Methods: EVs were isolated by sequential centrifugation from primary bone marrow-derived MSCs stimulated with a TLR-4 receptor agonist (CRX-527; CRX EVs) or unstimulated as a control (MSC EVs). Effects of conjugating EVs with deferoxamine (Df; Df-CRX EVs) for Zr-89 radiolabeling (t_1/2 = 78.4 h) were evaluated physically and functionally using nanoparticle tracking analysis to compare size and gene expression measuring their ability to polarize primary human monocytes into a reparative phenotype. Lethal systemic radiation toxicity models were established using whole-body irradiation (Xstrahl CIX3) of NSG (4 Gy) and ICR (9 Gy) mice. Longitudinal PET studies of intravenously injected radiolabeled EVs (⁸⁹Zr-Df-CRX EVs or ⁸⁹Zr-Df-MSC EVs, ~6.7 MBq), acquired using an Inveon microPET/CT and reconstructed using an OSEM3D/MAP algorithm, compared the biodistribution of CRX EVs and MSC EVs in immunocompromised NSG mice and immunocompetent ICR mice with and without lethal irradiation. EV biodistribution was quantified via volume-of-interest analysis using Inveon Research Workstation and expressed as percent injected activity per cubic centimeter (%IA/cc). After the last scanning time point at 144 h post-injection (p.i.), imaging mice were euthanized, and the major organs were collected for ex vivo quantification. Protection against lethal systemic irradiation by administering CRX EVs and MSC EVs either 4 h (NSG mice) or 24 h (ICR mice) following irradiation was evaluated by overall survival.
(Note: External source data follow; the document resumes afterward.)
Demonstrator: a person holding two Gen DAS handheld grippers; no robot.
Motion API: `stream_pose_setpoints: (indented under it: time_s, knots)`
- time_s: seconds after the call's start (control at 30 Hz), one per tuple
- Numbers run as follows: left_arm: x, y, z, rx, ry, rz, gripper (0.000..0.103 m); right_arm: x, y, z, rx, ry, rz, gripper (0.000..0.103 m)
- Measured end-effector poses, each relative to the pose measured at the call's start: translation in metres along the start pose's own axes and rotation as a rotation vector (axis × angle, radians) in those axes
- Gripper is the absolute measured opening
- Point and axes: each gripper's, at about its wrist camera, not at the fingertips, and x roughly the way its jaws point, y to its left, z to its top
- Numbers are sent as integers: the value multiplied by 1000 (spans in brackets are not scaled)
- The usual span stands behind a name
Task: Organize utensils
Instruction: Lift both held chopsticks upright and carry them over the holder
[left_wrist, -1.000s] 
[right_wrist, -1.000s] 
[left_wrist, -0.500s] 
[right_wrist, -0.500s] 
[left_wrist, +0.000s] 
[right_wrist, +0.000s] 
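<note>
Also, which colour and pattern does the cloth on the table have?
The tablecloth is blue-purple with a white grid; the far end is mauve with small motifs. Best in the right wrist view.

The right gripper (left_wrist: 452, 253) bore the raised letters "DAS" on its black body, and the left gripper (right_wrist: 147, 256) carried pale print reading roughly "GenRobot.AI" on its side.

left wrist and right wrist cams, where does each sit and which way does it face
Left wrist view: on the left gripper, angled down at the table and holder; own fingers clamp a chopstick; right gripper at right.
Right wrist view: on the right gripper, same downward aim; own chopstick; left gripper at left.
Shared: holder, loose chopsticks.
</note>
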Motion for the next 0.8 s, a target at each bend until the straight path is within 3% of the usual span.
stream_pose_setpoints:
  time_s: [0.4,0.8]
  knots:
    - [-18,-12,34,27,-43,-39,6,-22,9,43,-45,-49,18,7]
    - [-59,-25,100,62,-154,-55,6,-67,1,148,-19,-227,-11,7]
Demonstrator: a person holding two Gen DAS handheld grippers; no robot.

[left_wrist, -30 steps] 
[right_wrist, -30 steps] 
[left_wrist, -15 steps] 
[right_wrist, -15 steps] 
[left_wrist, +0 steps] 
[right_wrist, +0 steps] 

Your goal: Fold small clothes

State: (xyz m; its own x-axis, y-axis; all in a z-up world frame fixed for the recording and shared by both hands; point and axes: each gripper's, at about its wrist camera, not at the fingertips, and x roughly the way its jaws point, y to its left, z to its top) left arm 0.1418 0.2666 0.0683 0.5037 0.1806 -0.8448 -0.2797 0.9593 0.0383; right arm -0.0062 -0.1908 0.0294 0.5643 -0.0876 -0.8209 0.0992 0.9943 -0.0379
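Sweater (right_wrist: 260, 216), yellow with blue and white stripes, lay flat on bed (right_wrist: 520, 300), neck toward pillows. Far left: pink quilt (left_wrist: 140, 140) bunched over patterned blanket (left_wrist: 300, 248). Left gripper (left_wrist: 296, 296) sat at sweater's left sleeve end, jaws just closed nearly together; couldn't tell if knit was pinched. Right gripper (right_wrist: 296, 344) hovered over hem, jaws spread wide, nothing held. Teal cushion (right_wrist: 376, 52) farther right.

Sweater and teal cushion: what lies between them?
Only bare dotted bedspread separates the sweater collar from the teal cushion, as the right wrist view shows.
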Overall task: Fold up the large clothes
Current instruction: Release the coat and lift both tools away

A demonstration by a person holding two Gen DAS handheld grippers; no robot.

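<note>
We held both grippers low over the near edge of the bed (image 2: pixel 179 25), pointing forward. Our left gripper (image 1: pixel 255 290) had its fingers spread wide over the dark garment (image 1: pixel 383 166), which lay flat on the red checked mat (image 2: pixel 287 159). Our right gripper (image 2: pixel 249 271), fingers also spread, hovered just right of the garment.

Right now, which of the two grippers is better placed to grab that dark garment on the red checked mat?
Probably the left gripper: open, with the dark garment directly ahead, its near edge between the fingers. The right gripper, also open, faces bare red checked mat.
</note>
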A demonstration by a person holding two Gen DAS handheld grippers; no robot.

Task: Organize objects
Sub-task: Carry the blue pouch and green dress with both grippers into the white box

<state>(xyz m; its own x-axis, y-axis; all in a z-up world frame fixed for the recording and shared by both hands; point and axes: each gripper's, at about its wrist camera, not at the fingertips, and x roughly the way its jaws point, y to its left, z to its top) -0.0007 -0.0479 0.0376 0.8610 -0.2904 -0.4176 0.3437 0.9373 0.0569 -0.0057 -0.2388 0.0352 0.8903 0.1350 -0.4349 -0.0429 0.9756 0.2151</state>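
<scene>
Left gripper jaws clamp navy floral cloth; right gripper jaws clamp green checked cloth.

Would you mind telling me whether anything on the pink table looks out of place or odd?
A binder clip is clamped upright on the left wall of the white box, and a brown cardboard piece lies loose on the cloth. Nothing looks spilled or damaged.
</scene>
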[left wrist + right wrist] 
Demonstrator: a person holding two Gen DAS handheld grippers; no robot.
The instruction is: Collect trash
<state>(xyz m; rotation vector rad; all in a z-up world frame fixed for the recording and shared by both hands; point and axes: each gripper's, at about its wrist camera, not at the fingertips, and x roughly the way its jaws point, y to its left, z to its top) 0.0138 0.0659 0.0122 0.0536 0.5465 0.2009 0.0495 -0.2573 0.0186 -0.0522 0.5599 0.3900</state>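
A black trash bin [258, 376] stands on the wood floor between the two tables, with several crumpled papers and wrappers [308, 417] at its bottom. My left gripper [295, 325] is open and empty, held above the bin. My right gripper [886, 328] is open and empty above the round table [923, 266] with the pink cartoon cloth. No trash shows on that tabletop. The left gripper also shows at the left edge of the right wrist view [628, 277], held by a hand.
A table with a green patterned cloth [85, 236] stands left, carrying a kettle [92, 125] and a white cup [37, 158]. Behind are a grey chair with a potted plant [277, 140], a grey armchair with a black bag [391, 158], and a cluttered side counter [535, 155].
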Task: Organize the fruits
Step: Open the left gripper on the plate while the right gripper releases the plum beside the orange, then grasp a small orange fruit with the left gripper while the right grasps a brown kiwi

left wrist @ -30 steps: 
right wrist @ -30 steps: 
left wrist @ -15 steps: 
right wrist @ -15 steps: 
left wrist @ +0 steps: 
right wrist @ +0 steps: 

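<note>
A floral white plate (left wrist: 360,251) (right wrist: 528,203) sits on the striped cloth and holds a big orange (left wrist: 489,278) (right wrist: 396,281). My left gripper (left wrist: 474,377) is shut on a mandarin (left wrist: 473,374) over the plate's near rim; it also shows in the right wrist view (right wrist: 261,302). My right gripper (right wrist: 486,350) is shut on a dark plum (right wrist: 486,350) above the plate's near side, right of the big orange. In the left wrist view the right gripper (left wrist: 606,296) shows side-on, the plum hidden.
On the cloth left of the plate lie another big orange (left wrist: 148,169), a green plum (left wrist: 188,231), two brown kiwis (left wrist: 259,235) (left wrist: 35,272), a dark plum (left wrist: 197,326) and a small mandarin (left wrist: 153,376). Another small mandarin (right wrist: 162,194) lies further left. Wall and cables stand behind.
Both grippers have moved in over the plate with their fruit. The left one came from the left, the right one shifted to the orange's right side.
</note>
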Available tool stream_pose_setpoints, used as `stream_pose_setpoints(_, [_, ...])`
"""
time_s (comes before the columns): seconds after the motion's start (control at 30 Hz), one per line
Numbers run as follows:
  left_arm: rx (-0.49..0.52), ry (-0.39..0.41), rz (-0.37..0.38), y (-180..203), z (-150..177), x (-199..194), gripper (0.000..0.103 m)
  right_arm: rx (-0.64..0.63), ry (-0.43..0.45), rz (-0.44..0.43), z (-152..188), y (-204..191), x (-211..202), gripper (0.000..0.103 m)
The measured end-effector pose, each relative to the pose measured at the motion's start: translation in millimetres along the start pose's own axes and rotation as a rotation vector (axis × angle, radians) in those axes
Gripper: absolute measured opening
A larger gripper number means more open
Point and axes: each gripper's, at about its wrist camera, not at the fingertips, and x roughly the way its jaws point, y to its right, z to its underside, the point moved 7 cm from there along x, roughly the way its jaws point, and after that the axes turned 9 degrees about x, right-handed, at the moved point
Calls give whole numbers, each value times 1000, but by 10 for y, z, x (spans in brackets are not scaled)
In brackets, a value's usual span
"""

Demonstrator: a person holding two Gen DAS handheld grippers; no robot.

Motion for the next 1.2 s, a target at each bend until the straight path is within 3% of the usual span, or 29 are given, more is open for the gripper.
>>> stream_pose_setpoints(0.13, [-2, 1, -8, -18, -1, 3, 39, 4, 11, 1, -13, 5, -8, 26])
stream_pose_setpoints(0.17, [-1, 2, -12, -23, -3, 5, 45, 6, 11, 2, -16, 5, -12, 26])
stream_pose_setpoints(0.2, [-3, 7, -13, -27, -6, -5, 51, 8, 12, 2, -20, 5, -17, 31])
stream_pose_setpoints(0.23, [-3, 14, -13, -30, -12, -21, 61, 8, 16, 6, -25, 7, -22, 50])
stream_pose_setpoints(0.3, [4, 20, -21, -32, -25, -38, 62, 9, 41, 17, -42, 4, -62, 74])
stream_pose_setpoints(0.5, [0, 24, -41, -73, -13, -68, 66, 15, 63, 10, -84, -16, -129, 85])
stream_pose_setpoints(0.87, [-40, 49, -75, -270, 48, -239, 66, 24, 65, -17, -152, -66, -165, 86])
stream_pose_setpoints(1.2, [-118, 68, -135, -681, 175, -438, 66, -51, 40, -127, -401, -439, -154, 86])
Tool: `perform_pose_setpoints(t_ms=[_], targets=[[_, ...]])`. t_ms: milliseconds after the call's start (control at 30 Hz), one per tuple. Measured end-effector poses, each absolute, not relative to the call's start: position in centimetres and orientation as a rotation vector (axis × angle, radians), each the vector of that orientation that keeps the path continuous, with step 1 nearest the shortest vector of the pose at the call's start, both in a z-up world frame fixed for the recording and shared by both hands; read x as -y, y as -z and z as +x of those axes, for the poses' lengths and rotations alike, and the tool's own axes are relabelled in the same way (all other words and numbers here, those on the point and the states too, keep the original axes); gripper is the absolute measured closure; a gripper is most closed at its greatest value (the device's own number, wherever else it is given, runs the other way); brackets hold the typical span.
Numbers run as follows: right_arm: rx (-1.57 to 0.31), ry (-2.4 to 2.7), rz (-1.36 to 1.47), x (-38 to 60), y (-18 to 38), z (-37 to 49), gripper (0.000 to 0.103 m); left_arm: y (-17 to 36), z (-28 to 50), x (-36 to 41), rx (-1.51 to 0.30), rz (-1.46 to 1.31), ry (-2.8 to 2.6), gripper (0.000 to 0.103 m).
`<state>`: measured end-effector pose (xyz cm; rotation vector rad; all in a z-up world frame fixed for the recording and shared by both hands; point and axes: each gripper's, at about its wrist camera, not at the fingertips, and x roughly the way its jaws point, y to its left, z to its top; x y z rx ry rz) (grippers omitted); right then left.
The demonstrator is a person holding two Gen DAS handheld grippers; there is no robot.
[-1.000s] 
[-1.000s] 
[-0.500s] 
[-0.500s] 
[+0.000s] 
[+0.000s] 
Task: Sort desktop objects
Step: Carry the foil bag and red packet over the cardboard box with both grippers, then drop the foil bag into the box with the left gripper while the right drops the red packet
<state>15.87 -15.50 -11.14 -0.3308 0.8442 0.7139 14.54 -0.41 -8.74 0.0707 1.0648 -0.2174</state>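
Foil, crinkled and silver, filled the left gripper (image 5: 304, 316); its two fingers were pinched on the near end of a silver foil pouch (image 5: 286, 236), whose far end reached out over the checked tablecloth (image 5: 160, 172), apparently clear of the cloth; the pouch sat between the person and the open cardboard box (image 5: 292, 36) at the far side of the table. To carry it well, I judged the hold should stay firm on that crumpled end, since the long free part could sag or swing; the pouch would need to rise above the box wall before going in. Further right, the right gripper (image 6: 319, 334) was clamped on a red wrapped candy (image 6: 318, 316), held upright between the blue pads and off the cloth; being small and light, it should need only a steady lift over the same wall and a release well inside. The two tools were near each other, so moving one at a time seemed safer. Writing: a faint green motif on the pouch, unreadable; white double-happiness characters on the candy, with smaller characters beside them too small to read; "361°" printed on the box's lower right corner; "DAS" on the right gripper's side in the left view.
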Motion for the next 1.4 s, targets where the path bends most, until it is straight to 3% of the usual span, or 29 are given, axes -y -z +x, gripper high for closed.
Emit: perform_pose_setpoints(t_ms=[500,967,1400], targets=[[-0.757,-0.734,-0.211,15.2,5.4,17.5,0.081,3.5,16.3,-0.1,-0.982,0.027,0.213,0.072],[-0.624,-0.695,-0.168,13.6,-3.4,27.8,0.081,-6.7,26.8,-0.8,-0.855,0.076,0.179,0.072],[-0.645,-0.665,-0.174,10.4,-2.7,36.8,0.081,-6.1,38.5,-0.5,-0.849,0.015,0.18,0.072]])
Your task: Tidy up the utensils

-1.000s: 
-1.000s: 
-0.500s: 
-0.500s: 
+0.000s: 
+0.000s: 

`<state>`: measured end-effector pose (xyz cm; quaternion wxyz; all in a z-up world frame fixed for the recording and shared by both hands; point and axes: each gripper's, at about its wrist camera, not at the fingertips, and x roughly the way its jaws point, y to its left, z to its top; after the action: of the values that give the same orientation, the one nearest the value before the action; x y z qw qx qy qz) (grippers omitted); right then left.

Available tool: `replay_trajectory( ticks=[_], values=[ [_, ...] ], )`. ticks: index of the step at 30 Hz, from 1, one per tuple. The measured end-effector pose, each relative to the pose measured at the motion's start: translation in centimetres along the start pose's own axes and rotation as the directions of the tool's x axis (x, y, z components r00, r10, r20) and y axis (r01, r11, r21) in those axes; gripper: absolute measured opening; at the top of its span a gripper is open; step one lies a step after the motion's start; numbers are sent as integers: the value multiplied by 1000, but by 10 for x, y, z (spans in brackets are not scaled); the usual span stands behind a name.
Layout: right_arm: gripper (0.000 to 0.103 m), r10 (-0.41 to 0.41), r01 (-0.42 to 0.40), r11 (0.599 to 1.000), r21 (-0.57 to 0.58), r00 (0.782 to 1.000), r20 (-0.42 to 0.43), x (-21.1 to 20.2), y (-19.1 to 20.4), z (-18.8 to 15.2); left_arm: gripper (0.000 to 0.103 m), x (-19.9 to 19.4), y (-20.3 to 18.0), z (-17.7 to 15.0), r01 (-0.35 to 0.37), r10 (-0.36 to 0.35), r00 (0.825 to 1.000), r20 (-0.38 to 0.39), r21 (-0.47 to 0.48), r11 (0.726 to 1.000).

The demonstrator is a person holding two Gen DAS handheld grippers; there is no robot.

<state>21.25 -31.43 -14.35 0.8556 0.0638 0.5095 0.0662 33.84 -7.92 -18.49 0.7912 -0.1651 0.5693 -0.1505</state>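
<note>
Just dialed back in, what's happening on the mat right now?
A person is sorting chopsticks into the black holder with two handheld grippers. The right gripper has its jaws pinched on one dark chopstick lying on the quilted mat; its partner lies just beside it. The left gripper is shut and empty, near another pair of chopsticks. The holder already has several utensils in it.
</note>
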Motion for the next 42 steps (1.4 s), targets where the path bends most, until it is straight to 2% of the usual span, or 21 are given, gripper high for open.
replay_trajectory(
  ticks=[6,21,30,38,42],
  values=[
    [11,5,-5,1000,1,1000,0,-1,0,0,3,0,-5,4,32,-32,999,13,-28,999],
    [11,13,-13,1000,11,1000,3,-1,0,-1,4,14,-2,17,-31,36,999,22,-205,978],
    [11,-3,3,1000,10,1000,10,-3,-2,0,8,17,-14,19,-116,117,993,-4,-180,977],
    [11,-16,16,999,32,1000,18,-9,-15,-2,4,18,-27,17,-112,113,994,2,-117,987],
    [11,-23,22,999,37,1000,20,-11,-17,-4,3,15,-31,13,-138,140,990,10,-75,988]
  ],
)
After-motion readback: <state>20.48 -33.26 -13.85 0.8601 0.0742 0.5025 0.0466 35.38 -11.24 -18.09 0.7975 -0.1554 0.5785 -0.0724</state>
Results: Df conjugation did not alter the average EVs diameter (116 nm vs. 118 nm) but did moderately decrease their ability to polarize monocytes into a reparative phenotype. Longitudinal PET imaging studies found that CRX EVs and MSC EVs had comparable in vivo biodistribution, with excellent blood circulation (half-life ~12 h) and relatively low lung, liver, and spleen (excluding NSG mice) uptake. In irradiated NSG mice, CRX EVs and MSC EVs homed to the radiosensitive gastrointestinal tract at 72 h p.i. (CRX EVs: 4.4 ± 0.7 %IA/cc vs. 2.1 ± 0.2 %IA/cc, p = 0.004; MSC EVs: 4.9 ± 0.9 %IA/cc vs. 2.3 ± 0.3 %IA/cc, p = 0.009) and upward trends were observed for ex vivo submandibular salivary gland uptake at 144 h (CRX EVs: 8.9 ± 1.9 %IA/g vs. 5.3 ± 0.6 %IA/cc, p = 0.069; MSC EVs: 9.0 ± 2.6 %IA/cc vs. 5.4 ± 1.3 %IA/cc, p = 0.056) compared to healthy mice. Similarly, lethally irradiated ICR mice showed uptake increased EV uptake in the parotid salivary gland, thymus, and spleen. Treating lethally irradiated NSG mice with CRX EVs (5x10⁹) extended median survival time to 60 d compared to MSC EVs (13 d) or PBS (9 d). Notably, conjugated CRX EVs used for PET retained therapeutic efficacy in the NSG model with a median survival of 32.5 d. Treatement with CRX EVs also prolonged survival in lethally irradiated ICR mice (median survival was not achieved at 70 d) compared to MSC EVs (16 d) or PBS (14 d).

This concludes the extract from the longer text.